Required work —
Using the records below, give again exactly the lines from the line that contains "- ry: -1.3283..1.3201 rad" through the line that contains "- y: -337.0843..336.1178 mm", both ends included, and only those.

Source records —
- Opening Delimiter -

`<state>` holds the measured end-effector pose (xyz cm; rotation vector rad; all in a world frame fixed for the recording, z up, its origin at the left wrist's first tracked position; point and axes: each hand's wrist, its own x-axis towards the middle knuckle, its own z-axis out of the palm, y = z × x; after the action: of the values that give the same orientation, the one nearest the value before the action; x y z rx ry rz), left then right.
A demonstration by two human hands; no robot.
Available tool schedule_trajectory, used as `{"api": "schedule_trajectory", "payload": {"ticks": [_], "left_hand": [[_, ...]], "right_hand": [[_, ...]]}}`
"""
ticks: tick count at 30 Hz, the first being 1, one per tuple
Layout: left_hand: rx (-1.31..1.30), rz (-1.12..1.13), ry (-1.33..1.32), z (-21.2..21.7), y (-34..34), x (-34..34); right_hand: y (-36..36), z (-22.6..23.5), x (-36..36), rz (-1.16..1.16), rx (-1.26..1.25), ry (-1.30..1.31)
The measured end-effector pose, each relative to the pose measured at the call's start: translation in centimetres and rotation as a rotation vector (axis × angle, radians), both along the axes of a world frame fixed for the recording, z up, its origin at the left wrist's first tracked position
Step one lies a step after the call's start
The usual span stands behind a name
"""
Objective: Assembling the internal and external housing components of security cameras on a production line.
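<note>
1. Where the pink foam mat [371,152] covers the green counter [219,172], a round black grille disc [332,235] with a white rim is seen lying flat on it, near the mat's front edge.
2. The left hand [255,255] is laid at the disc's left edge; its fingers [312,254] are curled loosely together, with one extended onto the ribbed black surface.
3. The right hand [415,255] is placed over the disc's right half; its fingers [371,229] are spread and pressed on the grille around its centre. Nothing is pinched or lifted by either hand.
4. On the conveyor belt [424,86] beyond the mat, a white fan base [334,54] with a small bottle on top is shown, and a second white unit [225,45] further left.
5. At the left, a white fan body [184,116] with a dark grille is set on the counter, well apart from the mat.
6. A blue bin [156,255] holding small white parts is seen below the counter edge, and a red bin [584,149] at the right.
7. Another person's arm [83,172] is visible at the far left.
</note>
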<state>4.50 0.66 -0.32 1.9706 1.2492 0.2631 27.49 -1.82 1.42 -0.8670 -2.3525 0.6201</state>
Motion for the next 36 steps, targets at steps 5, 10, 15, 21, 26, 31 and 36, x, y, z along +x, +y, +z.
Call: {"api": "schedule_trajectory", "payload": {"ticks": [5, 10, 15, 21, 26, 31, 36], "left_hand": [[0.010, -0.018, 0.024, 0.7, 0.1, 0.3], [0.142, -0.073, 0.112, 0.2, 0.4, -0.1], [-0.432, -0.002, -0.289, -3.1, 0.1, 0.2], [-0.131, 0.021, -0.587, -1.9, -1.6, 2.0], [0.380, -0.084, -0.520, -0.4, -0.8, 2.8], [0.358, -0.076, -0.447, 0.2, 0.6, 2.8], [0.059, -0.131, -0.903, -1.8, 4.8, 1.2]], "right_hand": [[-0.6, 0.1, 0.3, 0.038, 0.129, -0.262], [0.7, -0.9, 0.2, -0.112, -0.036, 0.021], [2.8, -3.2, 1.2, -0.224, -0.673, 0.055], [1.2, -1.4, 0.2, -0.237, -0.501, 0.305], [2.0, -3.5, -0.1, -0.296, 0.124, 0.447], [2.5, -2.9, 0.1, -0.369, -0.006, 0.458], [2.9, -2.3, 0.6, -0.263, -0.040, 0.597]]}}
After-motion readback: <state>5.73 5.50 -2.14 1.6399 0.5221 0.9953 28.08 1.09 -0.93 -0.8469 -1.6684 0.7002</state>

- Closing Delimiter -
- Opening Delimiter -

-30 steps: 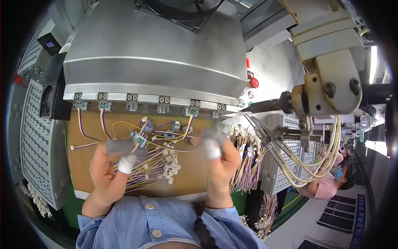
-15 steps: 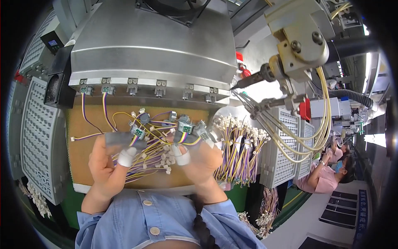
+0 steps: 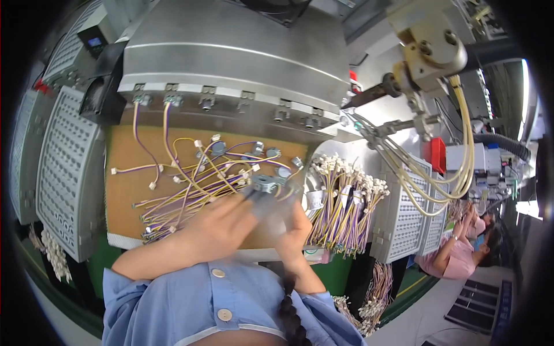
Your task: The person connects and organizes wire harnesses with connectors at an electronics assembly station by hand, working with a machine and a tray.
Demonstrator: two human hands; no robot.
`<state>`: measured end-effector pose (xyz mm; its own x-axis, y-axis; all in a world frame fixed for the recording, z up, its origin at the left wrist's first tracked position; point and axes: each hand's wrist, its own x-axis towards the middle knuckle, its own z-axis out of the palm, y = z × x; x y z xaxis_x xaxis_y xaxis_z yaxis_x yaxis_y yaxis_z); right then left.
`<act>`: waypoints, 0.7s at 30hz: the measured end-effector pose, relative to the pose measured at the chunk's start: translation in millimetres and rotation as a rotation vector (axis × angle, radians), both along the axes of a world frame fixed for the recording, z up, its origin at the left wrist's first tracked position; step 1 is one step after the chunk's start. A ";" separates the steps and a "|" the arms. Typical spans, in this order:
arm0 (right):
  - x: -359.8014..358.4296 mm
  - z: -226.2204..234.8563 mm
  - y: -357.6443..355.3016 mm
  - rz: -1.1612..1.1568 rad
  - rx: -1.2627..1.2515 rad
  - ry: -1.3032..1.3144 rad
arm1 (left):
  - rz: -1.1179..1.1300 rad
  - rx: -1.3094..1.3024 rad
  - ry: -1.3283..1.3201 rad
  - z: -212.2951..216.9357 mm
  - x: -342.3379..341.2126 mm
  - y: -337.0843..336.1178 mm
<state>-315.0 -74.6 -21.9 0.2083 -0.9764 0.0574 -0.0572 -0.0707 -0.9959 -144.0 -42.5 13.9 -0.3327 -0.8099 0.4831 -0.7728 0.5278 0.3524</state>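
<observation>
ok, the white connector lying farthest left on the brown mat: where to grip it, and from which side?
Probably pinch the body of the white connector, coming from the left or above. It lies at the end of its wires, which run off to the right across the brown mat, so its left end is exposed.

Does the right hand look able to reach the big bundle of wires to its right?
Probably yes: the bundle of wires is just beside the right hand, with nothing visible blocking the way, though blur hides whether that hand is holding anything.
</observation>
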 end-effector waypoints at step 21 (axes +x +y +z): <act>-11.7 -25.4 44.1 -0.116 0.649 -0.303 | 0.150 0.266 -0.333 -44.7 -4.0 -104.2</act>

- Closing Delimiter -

Result —
  - ry: -1.3283..1.3201 rad
  - z: -212.2951..216.9357 mm
  - x: -342.3379..341.2126 mm
  - y: -337.0843..336.1178 mm

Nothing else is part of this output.